**WHAT IS BEING ASKED:** Copy out every line of the data that has the word "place" somewhere in it.

**SUPPLIED MATERIAL:**
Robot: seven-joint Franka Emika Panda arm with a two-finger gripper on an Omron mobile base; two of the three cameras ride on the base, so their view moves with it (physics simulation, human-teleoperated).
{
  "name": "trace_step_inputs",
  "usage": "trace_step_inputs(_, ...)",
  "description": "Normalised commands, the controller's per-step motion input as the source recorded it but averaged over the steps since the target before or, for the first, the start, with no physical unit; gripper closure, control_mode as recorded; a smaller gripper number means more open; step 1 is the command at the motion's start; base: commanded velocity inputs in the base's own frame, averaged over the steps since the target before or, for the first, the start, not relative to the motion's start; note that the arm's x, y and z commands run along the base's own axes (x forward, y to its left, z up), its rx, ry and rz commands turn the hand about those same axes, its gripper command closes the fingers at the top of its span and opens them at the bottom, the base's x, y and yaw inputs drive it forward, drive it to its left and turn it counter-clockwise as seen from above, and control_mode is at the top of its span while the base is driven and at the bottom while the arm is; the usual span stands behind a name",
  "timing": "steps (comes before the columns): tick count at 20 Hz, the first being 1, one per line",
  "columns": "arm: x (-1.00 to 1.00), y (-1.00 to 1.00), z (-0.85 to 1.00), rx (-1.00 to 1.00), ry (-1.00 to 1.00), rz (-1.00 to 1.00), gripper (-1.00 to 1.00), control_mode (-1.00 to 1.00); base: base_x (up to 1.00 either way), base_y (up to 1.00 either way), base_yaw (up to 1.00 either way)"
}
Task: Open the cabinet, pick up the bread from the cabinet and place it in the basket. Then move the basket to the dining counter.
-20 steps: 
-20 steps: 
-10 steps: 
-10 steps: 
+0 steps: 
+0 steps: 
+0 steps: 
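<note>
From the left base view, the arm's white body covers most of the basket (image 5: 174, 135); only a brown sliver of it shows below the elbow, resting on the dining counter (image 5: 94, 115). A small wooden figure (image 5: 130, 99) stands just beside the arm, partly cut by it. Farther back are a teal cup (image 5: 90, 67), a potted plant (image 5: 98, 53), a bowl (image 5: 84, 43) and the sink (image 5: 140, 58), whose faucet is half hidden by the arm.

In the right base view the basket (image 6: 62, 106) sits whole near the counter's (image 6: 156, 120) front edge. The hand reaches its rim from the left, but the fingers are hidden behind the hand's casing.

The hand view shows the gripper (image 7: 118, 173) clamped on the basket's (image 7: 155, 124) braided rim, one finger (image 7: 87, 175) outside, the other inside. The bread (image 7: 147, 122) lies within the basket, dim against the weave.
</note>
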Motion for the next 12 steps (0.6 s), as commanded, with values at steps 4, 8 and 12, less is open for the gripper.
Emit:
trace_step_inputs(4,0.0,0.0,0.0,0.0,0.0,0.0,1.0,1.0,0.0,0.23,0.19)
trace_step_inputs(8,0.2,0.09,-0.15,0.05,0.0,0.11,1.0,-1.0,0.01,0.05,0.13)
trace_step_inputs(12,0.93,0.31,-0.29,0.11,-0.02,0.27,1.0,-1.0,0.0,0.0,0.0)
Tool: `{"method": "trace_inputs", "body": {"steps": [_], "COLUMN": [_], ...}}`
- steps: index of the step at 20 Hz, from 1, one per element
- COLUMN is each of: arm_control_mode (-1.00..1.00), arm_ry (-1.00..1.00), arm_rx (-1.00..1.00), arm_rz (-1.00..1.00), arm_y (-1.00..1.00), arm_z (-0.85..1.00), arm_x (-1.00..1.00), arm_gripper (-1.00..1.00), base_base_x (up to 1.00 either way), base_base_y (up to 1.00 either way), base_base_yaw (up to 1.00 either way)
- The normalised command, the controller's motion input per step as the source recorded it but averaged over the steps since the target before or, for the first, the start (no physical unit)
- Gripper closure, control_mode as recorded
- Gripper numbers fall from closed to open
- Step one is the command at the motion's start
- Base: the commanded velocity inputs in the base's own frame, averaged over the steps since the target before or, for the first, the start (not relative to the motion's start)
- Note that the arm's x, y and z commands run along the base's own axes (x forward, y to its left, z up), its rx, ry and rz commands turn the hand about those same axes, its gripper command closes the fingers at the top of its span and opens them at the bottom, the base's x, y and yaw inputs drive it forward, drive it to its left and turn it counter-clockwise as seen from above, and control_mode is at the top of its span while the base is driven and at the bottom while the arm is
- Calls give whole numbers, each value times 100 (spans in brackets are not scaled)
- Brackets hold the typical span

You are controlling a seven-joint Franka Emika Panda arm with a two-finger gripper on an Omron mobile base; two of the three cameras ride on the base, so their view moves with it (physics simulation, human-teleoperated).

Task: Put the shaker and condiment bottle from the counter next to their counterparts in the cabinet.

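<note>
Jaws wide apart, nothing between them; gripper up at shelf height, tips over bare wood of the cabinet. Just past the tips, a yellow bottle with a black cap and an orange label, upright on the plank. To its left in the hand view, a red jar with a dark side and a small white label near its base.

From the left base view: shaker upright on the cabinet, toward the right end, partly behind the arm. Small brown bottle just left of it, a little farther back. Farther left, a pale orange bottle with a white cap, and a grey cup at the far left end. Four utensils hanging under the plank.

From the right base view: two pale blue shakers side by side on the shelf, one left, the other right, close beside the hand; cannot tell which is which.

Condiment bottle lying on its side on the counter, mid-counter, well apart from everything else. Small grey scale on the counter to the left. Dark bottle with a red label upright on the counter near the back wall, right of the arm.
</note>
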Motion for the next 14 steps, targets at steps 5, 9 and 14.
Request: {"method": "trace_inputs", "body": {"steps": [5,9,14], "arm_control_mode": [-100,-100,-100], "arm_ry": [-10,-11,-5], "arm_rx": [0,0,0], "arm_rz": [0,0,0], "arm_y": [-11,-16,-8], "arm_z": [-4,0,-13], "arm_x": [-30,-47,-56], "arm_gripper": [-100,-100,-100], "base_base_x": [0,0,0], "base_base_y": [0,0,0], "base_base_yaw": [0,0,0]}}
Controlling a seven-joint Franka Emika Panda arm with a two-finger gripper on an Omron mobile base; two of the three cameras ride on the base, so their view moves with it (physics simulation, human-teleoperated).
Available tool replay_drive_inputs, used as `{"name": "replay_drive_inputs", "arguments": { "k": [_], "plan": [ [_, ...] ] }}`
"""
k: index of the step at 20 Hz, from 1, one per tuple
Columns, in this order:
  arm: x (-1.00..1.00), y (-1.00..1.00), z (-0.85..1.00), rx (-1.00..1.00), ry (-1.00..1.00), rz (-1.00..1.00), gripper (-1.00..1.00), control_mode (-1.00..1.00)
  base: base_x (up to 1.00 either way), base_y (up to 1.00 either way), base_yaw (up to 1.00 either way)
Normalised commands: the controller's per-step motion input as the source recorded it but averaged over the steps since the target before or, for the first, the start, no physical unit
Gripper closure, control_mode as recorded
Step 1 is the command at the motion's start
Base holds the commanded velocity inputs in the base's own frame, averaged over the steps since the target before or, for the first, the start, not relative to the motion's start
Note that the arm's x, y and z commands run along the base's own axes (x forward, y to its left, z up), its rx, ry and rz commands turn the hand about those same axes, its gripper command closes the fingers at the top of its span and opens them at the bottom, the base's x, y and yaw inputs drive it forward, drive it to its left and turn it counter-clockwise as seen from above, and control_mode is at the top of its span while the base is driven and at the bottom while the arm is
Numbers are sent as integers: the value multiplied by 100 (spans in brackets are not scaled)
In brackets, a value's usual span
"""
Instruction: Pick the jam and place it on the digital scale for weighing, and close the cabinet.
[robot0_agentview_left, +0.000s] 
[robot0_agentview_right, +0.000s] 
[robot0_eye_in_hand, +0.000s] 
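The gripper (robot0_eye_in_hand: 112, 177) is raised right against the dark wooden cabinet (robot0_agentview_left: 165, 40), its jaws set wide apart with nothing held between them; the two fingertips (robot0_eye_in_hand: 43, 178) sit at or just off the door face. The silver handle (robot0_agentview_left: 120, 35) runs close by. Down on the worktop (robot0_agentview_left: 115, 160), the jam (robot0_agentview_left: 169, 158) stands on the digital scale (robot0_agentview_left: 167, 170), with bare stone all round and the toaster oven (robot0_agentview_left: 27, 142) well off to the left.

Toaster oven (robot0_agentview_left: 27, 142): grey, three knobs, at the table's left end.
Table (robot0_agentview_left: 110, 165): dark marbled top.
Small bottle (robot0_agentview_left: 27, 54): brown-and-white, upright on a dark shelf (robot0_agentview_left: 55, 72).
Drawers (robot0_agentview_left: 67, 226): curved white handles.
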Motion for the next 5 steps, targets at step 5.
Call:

**OUTPUT FOR THIS TASK:**
Task: Open the cabinet, pick up the bread from the cabinet and place it in the basket. Then move the basket to the dining counter.
Instruction: Pick the jam and place it on the digital scale for weighing, and close the cabinet.

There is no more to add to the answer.